И с такой точки зрения интерсубъективный подход подтверждает смысл морального долга Золотого правила по отношению к людям: уважайте другого человека как сознательное, самостоятельное существо, как независимую личность, которая имеет право на столь же хорошее отношение и такую же поддержку (как моральную, так и со стороны государства), на которую вы сами рассчитывали бы.
Интерсубъективный подход и государство
Итак, мы постепенно пришли к выводу, что,
✶ во-первых, интерсубъективный подход предполагает восприятие другого человека как самостоятельную личность, субъект, «живую душу» со своими правами;
✶ во-вторых, такое восприятие приводит к связи с ним через эмпатическое и симпатическое проецирование на себя его состояния, включая осознание того, что ему может быть больно.
Но интерсубъективный подход признает также личный суверенитет человека, его власть над самим собой и, следовательно, его право на свободу. Эта концепция резко контрастирует с любым взглядом на человека, который обезличивает или дегуманизирует его, призывая управлять им, словно вещью.

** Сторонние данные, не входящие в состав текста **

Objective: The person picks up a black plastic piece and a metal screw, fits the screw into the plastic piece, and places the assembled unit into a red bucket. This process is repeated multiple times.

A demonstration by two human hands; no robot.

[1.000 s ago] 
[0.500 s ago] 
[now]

Отношение к другому как к неживому предмету, который нужно безжалостно использовать для достижения собственных целей, характерно для социопатов. С любой рациональной точки зрения, не только интерсубъективной, приравнивать человека к вещи аморально. А когда такое обращение – по сути, порабощение – переходит все границы допустимого, речь идет уже о преступлении против личности.
Но в гораздо больших масштабах регулярным обезличиванием граждан, стремясь любой ценой достигнуть своих политических целей, занимается правящая верхушка. Либеральной программе, например, свойственно превращать людей в «массы», превознося благополучие абстрактного «всего и всех» над суверенитетом личности, который впоследствии необходимо будет подчинить коллективным целям государства. Так и получается, что для государственного чиновника человек становится лишь объектом, которым следует управлять, – средством достижения цели. Значение придается лишь выгодам политической повестки, а не сознательному опыту личности при полном безразличии к субъективности индивида, чей суверенитет растворен внутри феноменов «большого коллективного»: во «всеобщей воле», в «великом обществе» или в «воле американского народа». Либеральные правительства планомерно и бессовестно манипулируют людьми, действуя якобы на их же благо. Какими бы добрыми ни были заявленные намерения, методы политиков в рамках этой программы по сути своей социопатичны.